Ürünlerin son kullanma tarihine de dikkat edilmesi gerektiğine işaret eden Şanlıer, taze zerzevat ve meyvelerin renginde solma, bozulma, buruşma, çürüme olması halinde mutlaka alınmaması konusunda uyardı.
Prof. Dr. Şanlıer, sağlıklı eserlerin renklerinin doğal ve canlı olduğunu belirterek, “Her birinin başka kokusu vardır, taze olan yiyeceğin baskın kokusu bulunmaktadır. Şayet eserin kokusu taze değilse tüketilmemelidir. Eserlerin yıkandıktan sonra bir mühlet sirkeli suda bekletilmesi sıhhat açısından çok daha inançlıdır.” bilgisini paylaştı.
– “Bazı durumlarda salgınlara da neden olabilir”
Gazi Üniversitesi (GÜ) Tıp Fakültesi Halk Sıhhati Anabilim Kısmı Öğretim Vazifelisi Dr. Hakan Tüzün de su ve besinlerle bulaşan hastalıklarda etkenin ekseriyetle ağız yoluyla alındığını, yiyeceklerden beşere mikrop bulaşması halinde en sık karşılaşılan belirtilerin karın ağrısı, ishal ve kusma formunda görüldüğünü anlattı.
Tüzün, etken unsurun özelliğine nazaran çeşitli sistemlere ilişkin belirtilerin görülebildiğine dikkati çekerek, “Örneğin, baş ağrısı üzere hudut sitemine ilişkin belirtilerle karşı karşıya kalınabilir. Etken çoklukla su ve besinlere hasta bireylerin idrar ya da dışkıları ile bulaşır. Bu hastalıklar birtakım durumlarda salgınlara da neden olabilir.” dedi.
Su ve besinlerle bulaşan hastalıklara karşı alınacak tedbirlerin, öncelikle bulaşmanın engellenmesine yönelik olması gerektiğini vurgulayan Tüzün, şu bilgileri verdi:
“Sağlıklı içme suyunun temini bunların başında gelir. Pak olduğundan emin olunmayan sular ise kaynatılarak yahut klorlanarak kullanılmalı. Başka değerli nokta kanalizasyon sisteminin işleyişidir. Öte yandan çöp torbaları ağzı açık bırakılmamalı, çöpler kapalı kutularda koruma edilmeli. Ferdî hijyenin sağlanması da çok kıymetli.
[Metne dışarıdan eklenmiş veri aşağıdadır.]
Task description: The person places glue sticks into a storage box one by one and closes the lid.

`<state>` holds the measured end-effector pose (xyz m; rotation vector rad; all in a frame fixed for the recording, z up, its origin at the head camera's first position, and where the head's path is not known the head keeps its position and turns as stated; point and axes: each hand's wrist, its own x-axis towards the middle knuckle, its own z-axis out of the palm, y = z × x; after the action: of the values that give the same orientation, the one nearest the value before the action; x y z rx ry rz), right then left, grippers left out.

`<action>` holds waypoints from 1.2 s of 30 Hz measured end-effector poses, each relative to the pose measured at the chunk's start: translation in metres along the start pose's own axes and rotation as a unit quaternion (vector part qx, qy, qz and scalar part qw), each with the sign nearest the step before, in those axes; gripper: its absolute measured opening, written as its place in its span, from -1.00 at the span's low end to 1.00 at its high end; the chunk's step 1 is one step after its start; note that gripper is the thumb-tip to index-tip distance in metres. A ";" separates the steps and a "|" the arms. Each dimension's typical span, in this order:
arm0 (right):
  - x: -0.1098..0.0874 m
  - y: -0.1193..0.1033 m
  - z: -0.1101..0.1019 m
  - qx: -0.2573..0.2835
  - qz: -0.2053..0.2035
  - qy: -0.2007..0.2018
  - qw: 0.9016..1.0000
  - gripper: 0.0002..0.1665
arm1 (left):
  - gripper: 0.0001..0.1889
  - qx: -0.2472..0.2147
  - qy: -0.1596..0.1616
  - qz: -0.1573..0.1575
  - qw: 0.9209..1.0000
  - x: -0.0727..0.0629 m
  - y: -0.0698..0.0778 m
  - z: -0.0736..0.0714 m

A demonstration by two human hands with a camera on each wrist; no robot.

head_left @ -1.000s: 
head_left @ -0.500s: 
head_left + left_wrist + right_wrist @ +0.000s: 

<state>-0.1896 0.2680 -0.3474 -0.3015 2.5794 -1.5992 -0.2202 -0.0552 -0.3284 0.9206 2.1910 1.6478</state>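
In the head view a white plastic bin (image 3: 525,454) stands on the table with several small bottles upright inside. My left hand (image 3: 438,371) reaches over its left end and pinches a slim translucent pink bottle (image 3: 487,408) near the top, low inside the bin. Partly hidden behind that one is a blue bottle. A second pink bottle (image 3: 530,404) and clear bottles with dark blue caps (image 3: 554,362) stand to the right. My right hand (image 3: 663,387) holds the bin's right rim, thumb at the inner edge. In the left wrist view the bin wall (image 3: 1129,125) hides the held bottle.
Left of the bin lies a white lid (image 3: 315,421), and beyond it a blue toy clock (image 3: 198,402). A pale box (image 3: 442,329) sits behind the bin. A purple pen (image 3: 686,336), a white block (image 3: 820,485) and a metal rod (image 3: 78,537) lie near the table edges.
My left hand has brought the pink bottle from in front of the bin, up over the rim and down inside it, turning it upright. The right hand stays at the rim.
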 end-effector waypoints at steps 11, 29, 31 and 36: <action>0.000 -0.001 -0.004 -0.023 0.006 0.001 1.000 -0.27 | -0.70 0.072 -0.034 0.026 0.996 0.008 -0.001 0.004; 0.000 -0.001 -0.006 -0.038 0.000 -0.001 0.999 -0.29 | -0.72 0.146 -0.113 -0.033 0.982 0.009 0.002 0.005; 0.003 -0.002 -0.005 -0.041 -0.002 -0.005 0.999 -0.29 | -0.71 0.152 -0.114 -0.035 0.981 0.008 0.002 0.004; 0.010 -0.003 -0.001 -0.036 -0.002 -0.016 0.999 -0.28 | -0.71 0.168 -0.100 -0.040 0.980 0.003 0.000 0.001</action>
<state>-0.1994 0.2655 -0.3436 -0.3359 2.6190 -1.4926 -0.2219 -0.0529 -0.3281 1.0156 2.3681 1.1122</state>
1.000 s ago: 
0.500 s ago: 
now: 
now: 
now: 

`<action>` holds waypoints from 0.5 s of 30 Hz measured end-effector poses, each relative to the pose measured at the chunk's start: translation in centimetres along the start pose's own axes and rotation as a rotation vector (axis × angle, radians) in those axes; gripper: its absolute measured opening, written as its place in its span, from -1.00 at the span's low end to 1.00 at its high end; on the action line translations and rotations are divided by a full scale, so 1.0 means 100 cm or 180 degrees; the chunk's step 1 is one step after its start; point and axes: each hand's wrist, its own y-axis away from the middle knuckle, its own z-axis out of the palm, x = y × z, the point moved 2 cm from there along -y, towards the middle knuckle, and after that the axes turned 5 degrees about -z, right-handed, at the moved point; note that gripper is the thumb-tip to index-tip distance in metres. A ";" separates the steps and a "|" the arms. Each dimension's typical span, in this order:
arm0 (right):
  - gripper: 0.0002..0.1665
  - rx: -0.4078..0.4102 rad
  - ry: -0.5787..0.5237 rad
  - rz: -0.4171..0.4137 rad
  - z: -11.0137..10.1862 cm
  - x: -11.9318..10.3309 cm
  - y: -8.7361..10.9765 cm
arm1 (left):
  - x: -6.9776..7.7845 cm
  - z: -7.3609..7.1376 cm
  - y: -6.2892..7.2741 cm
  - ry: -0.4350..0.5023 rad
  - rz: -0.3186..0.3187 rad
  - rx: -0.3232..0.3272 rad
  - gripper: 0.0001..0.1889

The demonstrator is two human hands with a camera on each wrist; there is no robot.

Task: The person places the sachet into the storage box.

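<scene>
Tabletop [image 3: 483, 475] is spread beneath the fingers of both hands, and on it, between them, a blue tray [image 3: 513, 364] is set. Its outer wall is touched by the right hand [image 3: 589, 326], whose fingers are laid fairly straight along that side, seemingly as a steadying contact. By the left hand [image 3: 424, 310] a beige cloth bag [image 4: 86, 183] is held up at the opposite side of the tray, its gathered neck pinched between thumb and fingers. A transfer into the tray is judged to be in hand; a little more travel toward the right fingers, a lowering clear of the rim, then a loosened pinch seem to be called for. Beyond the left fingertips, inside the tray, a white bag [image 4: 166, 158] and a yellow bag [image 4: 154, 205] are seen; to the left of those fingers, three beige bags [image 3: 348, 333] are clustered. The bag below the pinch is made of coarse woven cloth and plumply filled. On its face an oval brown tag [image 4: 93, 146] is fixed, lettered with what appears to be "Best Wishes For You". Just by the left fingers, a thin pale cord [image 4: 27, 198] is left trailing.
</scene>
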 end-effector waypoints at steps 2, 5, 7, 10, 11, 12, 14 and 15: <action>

Kolay bir metot olarak yemek yemeden evvel ve tuvaletten sonra ellerin su ve sabun kullanılarak yıkanması alışkanlık haline getirilmeli.
Besin hijyeninin sağlanması öbür değerli başlıktır. Zerzevat ve meyveler, yenilmeden ya da pişirilmeden evvel kesinlikle bol su ile yıkanmalı. Besinlerin son kullanma tarihine dikkat edilmeli. Ayrıyeten, besinler uygun biçimde saklanmalı. Besinler buzdolabında uygun sıcaklıkta ve uygun mühlet saklanmalı.”
Gıdaların emniyetli yerlerden temin edilmesinin ehemmiyetine değinen Tüzün, kaynağından emin olunamayan yiyeceklerin asla tüketilmemesi gerektiğinin altını çizdi.
Tüzün, besinlere kimyasal hususların de karışmasının mümkün olabildiğini bildirerek, şunları kaydetti:
“Besinlere çeşitli kaynaklardan bulaşan yahut bir maksatla dışarıdan eklenen birtakım kimyasal unsurların ölçüleri belli bir seviyesi geçerse besin zehirlenmesine yol açabilir. Kimi besin unsurları ise yapısında doğal olarak bulunan ‘toksin’ denilen zehirli bileşikleri içerir. Örneğin, kimi mantar tipleri, yeşillenmiş ya da filizlenmiş patates, yapılarında bulunan doğal zehirli unsurlar nedeni ile besin zehirlenmelerine neden olabilir.”